Objective: To assess the attitudes and beliefs of the primary care provider team (physicians, physician assistants, nurses, and medical assistants) toward the identification and management of abused patients and perpetrators of domestic violence (DV).
Design: Survey of the health care team using a confidential questionnaire.
Setting and subjects: Five primary care clinics with 240 providers at a large urban health maintenance organization.

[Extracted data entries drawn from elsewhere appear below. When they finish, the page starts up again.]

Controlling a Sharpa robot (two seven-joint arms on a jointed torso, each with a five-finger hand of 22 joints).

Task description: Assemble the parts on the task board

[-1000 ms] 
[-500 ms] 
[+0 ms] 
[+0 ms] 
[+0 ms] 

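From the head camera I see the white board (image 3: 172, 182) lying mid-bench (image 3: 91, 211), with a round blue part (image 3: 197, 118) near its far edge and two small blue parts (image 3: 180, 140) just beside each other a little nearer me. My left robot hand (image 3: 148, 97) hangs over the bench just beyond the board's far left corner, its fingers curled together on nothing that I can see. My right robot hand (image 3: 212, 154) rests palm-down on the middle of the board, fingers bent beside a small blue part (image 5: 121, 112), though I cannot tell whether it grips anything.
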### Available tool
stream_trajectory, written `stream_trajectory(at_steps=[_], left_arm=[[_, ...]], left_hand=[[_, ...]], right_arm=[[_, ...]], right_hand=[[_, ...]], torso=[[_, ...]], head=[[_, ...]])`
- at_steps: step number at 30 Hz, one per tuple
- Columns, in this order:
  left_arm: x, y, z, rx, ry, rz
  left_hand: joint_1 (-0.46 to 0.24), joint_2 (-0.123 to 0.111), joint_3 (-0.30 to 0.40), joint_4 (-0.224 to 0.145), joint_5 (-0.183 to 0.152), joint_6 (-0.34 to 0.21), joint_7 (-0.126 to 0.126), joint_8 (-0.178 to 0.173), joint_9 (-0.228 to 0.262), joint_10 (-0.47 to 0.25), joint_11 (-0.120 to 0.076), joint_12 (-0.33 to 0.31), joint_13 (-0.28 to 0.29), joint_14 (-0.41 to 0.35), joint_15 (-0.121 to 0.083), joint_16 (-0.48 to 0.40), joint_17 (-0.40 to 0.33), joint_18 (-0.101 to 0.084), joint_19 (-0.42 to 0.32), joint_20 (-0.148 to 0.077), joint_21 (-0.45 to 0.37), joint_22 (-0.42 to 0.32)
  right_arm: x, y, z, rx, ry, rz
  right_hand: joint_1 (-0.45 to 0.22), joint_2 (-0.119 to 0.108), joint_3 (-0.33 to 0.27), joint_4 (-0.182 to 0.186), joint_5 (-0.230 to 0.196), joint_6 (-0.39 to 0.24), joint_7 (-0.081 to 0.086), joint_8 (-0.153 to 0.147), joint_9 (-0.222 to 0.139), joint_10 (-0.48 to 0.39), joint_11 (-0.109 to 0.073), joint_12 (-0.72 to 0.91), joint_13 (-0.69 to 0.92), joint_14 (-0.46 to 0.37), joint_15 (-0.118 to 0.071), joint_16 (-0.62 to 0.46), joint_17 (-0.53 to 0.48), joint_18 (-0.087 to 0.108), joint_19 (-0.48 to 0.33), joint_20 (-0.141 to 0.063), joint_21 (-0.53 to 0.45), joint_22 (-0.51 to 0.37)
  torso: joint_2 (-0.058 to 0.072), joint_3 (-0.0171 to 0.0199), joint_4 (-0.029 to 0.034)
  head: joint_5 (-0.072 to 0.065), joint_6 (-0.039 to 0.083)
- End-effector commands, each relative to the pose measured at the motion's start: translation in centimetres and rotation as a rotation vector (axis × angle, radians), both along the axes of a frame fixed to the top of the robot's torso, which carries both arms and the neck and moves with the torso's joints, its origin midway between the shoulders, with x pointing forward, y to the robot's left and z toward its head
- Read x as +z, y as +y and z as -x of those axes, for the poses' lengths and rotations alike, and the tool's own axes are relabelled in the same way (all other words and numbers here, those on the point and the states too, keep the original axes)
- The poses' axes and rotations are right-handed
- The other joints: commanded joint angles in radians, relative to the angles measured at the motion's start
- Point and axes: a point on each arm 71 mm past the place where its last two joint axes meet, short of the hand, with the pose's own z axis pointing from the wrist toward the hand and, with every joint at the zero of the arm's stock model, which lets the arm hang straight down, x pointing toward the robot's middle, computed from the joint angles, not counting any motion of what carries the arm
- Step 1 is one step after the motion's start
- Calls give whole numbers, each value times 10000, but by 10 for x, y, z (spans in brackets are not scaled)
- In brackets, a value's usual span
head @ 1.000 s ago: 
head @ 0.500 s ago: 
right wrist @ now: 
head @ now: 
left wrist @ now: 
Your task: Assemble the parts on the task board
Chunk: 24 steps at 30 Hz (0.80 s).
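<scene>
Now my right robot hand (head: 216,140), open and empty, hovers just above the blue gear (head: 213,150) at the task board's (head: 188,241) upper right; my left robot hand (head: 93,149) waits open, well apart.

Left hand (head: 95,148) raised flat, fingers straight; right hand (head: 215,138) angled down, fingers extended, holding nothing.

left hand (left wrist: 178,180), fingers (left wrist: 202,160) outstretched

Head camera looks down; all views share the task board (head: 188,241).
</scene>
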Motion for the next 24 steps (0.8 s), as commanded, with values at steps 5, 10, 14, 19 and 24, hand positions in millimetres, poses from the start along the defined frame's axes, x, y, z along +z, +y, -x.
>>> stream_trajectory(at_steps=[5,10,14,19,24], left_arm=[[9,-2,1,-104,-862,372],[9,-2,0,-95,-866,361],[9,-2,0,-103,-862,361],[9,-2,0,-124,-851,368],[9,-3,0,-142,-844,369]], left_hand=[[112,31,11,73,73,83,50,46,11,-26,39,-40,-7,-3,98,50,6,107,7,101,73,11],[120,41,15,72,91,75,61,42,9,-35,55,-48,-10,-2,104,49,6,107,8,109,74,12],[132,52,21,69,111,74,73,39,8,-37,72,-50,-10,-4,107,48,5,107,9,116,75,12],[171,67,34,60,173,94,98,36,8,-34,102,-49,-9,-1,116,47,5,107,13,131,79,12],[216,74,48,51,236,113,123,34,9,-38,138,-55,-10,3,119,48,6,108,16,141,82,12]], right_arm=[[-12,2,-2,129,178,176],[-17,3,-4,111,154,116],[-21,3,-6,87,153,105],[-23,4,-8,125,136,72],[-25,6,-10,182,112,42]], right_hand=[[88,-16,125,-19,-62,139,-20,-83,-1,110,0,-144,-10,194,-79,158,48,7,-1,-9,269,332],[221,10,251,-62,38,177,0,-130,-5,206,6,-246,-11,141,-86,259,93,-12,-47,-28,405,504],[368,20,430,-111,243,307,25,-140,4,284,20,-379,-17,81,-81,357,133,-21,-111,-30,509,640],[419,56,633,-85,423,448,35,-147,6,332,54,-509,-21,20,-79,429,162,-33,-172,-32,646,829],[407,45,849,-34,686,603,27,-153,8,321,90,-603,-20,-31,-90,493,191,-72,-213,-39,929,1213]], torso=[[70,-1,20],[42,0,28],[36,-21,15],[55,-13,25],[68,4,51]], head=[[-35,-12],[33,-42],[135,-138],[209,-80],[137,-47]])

Results: The response rate was 86% (206 respondents). Fifty percent of clinicians and 70% of nurses/assistants believed that the prevalence of DV in their practice was 1% or loss; 1 in 10 clinicians and nearly half of nurses/assistants had never identified an abused person; 45% of clinicians never or seldom asked about DV when examining injured patients; and all participants were much less confident in asking about DV than about smoking or consuming alcohol. Twenty-five percent believed the abused person's personality led to the violence; 28% believed they did not have strategies to help abused persons; and 20% were concerned for their personal safety in discussing DV. Only 10% believed they had management information, but 77% had not attended any educational programs on DV in the past year.
Conclusions: This study provides important information about current knowledge, attitudes, and beliefs of health care providers toward the diagnosis and management of DV. This information should prove useful to all who attempt to design clinical strategies and educational programs to address this issue.